So I've been gone for many months from here, but intending to return. Just haven't felt like I had much to say, or rather, what I had to say fit better on Facebook. But some people might actually venture here from Zack Calhoun's blog Visible Soul, where I was just cyber-interviewed, and if so, here's the deal about this link and where it's going . . .

I'll try and get back to making this blog interesting again by discussing the process for my August season as it's going on. This year, I'll be doing three plays, Removal, a new one that seems to be becoming some kind of farce; Blvd de Paris, a classic play by Richard Foreman I've been wanting to get to; and Invincible City, a text created through improvisation by myself and David Finkelstein of Lake Ivan Performance Group, which David has already transformed into a piece of video art. The last two pieces will play on a double-bill.

So . . . as I work on these shows, I'll keep some of my process journal going here as I used to. I always seemed to work as both a place for dialogue and as a kind of promotion for the shows, so I should get back to it. The last few years, the shows have been big and I've been tired (and/or lazy), but I'd like to get back to an account of what goes into making one of these shows.
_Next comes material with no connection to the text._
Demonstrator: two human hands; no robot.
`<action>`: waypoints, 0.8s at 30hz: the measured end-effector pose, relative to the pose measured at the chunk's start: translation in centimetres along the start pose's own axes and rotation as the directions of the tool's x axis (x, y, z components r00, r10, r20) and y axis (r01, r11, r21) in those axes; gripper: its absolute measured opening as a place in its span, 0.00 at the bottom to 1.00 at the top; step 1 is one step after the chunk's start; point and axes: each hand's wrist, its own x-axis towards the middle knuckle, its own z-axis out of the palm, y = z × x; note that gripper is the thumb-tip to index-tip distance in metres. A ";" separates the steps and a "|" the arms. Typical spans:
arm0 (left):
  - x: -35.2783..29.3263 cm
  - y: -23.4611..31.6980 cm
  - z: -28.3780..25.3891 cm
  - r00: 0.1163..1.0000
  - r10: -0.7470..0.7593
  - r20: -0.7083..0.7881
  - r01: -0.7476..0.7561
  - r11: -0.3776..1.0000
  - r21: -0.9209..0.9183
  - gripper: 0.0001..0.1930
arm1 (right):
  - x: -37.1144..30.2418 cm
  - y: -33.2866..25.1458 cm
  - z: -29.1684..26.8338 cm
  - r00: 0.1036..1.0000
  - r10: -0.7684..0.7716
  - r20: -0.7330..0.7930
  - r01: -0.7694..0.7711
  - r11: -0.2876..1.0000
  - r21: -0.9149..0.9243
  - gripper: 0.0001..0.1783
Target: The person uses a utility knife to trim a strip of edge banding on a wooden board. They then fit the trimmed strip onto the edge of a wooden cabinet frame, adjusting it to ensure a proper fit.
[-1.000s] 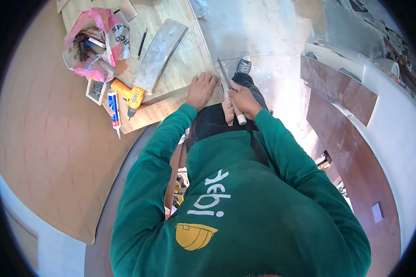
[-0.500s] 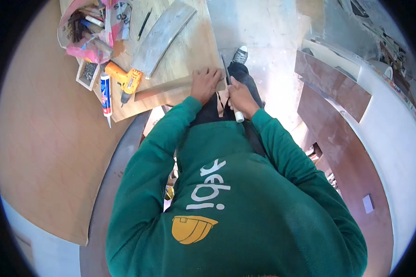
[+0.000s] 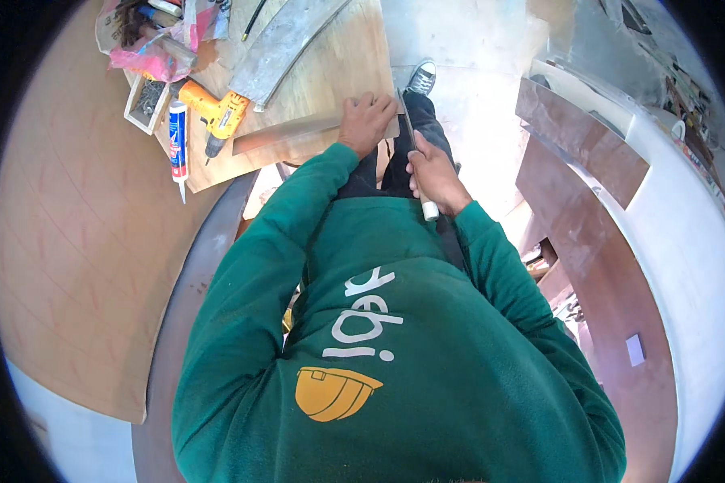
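My left hand (image 3: 366, 125) presses down on the right end of a narrow brownish strip (image 3: 290, 133), its fingers bent over the top. The strip lies along the near edge of a plywood worktop (image 3: 346, 60). In my right hand (image 3: 437, 175) is a file (image 3: 408, 121) with a long, thin metal blade and a white handle. Its blade points away from me, beside the strip's right end; contact between them is too small to tell. My right fingers are wrapped round the file near its handle.
An orange drill (image 3: 217, 110), a sealant tube (image 3: 178, 141), a small box of screws (image 3: 147, 105) and a pink-and-white bag of tools (image 3: 165, 56) sit at the worktop's left. A curved grey panel (image 3: 286, 48) and a dark pencil (image 3: 254, 20) lie farther back. Brown boards (image 3: 596, 233) stand at right.
My right hand has drawn the file back toward me. My left hand stays on the strip. The whole view has shifted slightly, with the worktop now higher in it.
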 end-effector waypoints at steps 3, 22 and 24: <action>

I also have some longer pieces I've been working on that might finally get done and wind up here. I've been working on something called "So Big It Can Never Be Catalogued or Appraised: Thoughts on Pieces of Citizen Kane" (which is exactly what it sounds like), and I put in a proposal that was (just today) sadly rejected for a book in the great 33 1/3rd series of monographs from Continuum/Bloomsbury Academic. My proposal was for the Mothers of Invention album We're Only In It For The Money, and I did enough research, thinking, and writing about that work (and related ones) just for the proposal that I should probably just write the book anyway and post in in pieces here.

At the current moment, I'm in the dressing room of The Brick supervising a tech for the Democracy festival that opens tonight. When not writing this I'm going through David's video of Invincible City and transcribing it, so I should be getting back to that. By the end of the weekend, I'm hoping to have all these shows cast, but that seems . . . unlikely. I'll let you know when I do. So more on the current projects soon.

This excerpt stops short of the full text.